Peace Bomber belongs to Fairey's long-running anti-war vocabulary, in which weapons and military iconography are subverted to carry messages of peace, a strategy central to his identity as a politically engaged street artist. The title itself fuses opposites, a bomber repurposed as a vehicle for peace, which mirrors the ironic propaganda technique that runs through his catalog. Issued in 2008 in multiple colorways, including this Black version, it reflects how Fairey systematically explored a single image across several palettes to give collectors variant options and to keep editions relatively contained. The modest edition of 300 for this colorway makes the Black variant a defined, collectible slice of a small family of related prints. As an anti-war piece released during the late Bush-era American wars, it fits a broader pattern in his work of using accessible, affordable editions to spread an anti-militarist message. For collectors, it is a representative example of how Fairey channels peace-and-justice themes through reclaimed propaganda imagery rather than through portraiture or pop-culture references.

Collector Perspective

This print suits collectors drawn to Fairey's anti-war and peace-themed output and those who enjoy chasing colorway variants, since it exists in Black, Gold, Red, and Red/Black. The Black edition of 300 offers a defined, focused acquisition, and its peace messaging makes it a meaningful display piece for collectors who value Fairey's activist side. It pairs naturally with his other peace-motif prints in a themed grouping, and the multiple colorways allow set-building within a single image. The graphic, message-forward subject works well in spaces where the political content is the intended statement.

Historical Context

Released in January 2008, Peace Bomber sits within Fairey's prolific late-2000s period, just before the Obama HOPE image elevated his national profile. The print extends his established anti-war theme, which he had developed across earlier peace-oriented works, into a new image issued in several colorways. Its 2008 timing places it during the final year of the Bush administration and ongoing U.S. military engagements, a context in which Fairey repeatedly used reclaimed militaristic imagery to argue for peace. The Black variant is one node in a small constellation of related colorways, reflecting the studio's practice of offering an image in multiple palettes within contained editions.

FAQ

What are the edition details for the Black variant?

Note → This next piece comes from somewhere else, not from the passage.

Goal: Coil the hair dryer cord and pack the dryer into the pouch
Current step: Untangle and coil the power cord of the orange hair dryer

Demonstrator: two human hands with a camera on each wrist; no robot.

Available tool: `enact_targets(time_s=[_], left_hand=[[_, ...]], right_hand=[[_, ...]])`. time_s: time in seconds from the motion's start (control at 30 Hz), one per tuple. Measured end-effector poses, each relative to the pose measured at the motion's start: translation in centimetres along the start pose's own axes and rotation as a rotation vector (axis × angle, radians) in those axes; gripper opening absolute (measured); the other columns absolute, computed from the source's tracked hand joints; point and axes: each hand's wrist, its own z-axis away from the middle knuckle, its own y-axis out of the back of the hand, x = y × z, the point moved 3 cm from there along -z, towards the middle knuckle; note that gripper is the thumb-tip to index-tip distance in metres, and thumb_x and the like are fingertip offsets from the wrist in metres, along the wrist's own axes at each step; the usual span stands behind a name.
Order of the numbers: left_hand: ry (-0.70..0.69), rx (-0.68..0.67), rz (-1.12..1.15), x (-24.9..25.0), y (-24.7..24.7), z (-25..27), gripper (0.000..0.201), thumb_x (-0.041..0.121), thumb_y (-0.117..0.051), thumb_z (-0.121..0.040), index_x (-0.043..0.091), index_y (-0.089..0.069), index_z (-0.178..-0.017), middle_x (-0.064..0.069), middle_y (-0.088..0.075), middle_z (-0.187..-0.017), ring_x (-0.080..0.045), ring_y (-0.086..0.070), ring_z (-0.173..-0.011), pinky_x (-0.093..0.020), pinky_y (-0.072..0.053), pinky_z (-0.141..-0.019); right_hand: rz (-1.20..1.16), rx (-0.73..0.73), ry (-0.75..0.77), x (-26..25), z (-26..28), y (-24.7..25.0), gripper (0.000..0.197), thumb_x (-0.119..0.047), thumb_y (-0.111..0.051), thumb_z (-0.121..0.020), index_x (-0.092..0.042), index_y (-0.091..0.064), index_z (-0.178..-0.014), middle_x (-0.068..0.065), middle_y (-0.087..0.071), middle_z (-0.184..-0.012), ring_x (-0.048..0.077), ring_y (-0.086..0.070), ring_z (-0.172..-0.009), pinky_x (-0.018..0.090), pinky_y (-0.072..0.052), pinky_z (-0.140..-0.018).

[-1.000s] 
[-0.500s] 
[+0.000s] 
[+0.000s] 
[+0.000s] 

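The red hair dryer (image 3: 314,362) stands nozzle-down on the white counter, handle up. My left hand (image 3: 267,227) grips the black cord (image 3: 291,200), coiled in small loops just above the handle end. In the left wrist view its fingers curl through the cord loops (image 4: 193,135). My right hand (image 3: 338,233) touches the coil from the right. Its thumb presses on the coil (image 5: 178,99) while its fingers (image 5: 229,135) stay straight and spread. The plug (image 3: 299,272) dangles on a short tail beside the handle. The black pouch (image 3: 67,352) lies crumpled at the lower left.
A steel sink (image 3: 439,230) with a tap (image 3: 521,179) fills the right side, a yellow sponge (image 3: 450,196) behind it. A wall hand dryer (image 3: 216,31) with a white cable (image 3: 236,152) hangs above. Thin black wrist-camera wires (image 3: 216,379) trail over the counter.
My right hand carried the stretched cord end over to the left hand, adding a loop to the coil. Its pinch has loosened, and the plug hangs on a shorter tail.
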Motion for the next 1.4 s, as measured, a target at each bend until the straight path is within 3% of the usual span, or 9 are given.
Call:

Peace Bomber (Black) is a screen print measuring 18 x 24 inches, published by Obey Giant in an edition of 300. It was released in 2008 and originally offered at $35.

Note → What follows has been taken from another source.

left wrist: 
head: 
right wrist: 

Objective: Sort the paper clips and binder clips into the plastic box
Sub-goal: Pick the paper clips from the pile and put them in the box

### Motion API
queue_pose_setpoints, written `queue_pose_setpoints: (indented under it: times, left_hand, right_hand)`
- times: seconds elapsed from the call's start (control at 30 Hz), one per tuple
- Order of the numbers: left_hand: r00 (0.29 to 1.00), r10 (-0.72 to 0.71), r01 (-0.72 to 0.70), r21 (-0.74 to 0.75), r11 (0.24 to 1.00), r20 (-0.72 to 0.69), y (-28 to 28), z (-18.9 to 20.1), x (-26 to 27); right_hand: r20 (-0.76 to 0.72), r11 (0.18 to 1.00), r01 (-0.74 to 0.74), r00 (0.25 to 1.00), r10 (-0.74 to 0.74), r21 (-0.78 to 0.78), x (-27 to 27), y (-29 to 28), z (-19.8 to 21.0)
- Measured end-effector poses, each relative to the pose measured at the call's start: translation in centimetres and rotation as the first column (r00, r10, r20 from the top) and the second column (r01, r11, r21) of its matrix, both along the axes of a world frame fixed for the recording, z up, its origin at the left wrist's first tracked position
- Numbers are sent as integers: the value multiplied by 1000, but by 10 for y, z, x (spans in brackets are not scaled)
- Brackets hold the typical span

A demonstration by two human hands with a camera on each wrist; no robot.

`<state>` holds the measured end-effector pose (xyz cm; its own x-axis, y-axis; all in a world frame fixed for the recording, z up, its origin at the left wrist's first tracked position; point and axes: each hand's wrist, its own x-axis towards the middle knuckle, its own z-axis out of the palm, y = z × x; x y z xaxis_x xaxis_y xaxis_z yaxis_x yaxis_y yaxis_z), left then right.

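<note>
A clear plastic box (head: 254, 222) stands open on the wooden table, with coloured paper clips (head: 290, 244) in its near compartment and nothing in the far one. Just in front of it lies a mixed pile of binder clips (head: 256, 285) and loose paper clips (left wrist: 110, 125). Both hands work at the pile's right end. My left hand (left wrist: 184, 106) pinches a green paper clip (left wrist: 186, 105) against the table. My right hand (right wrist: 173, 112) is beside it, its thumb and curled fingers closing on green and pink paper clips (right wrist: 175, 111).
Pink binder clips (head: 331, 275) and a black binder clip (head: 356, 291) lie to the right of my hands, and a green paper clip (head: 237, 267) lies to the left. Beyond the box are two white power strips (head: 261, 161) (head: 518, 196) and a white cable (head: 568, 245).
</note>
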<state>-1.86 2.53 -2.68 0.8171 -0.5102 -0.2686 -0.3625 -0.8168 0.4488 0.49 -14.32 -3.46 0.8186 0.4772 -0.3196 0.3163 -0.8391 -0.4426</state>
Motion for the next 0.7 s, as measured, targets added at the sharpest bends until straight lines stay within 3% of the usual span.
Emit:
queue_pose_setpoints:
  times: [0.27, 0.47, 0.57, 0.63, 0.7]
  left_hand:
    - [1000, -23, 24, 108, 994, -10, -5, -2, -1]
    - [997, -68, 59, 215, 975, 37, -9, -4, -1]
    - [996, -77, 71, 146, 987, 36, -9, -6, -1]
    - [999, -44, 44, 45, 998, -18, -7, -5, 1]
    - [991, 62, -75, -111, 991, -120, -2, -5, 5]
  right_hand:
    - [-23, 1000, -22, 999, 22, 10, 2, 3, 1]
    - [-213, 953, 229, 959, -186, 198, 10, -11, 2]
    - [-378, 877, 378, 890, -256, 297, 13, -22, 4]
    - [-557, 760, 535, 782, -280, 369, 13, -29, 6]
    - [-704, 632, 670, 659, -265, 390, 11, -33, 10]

What other colorways exist?

Beyond this Black version, the source lists Peace Bomber as also issued in Gold, Red, and Red/Black, making the Black edition one of several colorway variants of the same image.

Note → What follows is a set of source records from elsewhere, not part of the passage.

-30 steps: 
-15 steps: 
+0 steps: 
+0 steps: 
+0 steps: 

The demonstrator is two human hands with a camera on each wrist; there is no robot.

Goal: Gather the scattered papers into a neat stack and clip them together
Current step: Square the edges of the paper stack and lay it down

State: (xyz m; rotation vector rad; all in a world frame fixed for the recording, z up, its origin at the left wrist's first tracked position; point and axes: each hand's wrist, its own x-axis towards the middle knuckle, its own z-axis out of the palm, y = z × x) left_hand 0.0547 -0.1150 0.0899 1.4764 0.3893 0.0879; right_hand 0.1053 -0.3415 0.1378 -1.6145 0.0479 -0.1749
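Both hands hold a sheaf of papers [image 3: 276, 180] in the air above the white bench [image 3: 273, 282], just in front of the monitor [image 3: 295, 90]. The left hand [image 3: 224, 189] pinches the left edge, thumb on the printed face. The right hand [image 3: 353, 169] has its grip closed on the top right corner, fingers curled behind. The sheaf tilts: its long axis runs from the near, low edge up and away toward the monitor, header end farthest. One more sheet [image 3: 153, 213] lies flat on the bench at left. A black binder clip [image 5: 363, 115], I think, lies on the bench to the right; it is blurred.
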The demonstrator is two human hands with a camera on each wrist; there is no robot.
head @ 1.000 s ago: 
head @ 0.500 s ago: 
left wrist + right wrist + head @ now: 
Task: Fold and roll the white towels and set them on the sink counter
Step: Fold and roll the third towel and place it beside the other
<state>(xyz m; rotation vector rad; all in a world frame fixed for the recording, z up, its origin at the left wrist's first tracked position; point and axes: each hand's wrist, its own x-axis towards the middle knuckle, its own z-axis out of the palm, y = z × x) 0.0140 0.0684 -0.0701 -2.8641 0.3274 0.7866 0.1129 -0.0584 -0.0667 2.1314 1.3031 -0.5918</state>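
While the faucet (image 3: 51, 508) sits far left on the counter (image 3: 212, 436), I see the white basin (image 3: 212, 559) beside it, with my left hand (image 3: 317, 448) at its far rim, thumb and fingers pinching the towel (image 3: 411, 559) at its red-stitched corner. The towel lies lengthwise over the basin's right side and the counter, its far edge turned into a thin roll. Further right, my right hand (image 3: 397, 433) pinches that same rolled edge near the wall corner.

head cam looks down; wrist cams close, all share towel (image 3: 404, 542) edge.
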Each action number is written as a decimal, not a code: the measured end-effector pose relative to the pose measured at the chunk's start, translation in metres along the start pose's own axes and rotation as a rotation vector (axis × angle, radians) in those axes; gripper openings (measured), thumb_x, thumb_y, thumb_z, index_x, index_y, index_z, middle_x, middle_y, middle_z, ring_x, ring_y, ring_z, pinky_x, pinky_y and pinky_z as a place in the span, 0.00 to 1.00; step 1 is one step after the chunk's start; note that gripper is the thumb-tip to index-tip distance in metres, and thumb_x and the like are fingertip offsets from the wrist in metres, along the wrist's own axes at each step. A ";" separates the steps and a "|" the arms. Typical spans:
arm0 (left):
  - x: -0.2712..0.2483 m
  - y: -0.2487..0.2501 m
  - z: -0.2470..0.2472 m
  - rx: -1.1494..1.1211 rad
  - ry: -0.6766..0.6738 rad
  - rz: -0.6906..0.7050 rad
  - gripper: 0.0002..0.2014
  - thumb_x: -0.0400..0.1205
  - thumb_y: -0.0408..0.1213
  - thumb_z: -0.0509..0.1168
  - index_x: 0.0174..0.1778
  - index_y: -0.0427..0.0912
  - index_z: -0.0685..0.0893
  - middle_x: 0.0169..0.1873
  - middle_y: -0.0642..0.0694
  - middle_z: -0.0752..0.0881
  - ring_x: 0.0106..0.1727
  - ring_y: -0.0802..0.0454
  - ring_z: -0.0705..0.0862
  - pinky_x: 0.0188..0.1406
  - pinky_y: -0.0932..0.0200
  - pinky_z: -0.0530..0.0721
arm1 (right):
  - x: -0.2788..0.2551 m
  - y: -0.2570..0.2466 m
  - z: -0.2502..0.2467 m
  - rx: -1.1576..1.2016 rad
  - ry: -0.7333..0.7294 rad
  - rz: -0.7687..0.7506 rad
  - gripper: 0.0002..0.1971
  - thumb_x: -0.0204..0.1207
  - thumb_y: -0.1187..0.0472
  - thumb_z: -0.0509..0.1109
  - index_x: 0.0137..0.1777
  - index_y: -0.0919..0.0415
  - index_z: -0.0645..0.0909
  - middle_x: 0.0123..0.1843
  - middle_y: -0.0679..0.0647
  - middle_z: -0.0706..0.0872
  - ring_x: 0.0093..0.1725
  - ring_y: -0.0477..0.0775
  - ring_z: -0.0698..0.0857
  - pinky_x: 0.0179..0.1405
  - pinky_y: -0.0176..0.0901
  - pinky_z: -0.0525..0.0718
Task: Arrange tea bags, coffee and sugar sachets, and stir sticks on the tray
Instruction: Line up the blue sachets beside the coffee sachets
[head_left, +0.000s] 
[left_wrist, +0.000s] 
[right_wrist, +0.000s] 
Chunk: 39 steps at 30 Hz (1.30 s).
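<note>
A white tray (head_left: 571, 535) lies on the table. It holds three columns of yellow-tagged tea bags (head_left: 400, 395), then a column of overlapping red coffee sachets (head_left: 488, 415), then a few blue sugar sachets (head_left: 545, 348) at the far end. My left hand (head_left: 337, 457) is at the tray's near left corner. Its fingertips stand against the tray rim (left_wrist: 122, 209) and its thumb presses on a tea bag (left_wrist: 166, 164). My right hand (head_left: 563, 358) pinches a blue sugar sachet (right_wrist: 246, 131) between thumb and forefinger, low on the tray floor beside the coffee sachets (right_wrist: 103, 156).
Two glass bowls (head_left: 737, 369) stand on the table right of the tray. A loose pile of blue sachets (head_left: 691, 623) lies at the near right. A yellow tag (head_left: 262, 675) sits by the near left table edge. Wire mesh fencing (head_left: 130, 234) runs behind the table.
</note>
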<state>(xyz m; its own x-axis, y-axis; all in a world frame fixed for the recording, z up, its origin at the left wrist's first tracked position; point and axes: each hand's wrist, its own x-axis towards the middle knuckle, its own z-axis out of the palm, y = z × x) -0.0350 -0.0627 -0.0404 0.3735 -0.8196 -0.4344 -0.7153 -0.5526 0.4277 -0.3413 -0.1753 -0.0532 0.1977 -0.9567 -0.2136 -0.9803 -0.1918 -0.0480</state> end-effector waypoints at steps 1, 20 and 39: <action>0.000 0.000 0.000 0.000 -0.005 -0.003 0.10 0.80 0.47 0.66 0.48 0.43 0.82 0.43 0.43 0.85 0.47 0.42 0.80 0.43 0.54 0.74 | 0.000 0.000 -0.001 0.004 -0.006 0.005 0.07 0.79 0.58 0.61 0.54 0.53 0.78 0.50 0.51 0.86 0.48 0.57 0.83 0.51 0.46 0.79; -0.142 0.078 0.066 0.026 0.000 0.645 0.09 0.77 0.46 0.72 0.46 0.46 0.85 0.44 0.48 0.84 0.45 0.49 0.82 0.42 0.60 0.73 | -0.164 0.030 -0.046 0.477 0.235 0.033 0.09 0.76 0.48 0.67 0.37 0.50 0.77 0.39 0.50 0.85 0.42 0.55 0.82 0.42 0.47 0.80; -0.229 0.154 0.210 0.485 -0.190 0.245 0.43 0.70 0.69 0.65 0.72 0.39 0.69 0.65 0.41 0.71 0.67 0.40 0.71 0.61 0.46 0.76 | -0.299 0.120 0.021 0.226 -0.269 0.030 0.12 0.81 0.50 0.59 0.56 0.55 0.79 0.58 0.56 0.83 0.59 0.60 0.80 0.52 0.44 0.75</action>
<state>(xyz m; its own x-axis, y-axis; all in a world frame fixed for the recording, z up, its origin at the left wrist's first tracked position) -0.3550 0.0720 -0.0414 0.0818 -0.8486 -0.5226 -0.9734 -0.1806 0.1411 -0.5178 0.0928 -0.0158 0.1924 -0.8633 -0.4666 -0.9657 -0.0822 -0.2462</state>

What is the theme of this print?

The source identifies its primary theme as peace and anti-war, signaled by peace and bomb motifs, consistent with Fairey's recurring practice of reworking militaristic imagery into anti-war messages.

When was it released?

It was released in January 2008, during a busy period of Fairey's editioned output shortly before the Obama HOPE image raised his national profile.

Related Works

About the Artist

Shepard Fairey portrait

Shepard Fairey (b. 1970, Charleston, South Carolina) is an American street artist, graphic designer, and activist, and a graduate of the Rhode Island School of Design. His 1989 “André the Giant Has a Posse” sticker grew into the global OBEY GIANT campaign — an ongoing experiment in propaganda, obedience, and visual culture. He reached worldwide recognition with the 2008 “Hope” portrait of Barack Obama, now held by the Smithsonian National Portrait Gallery. Across screen prints, stencils, murals, and collage, Fairey channels propaganda aesthetics toward themes of peace, justice, environmentalism, and civil rights. His work is in the collections of the Museum of Modern Art, the Victoria & Albert Museum, and LACMA.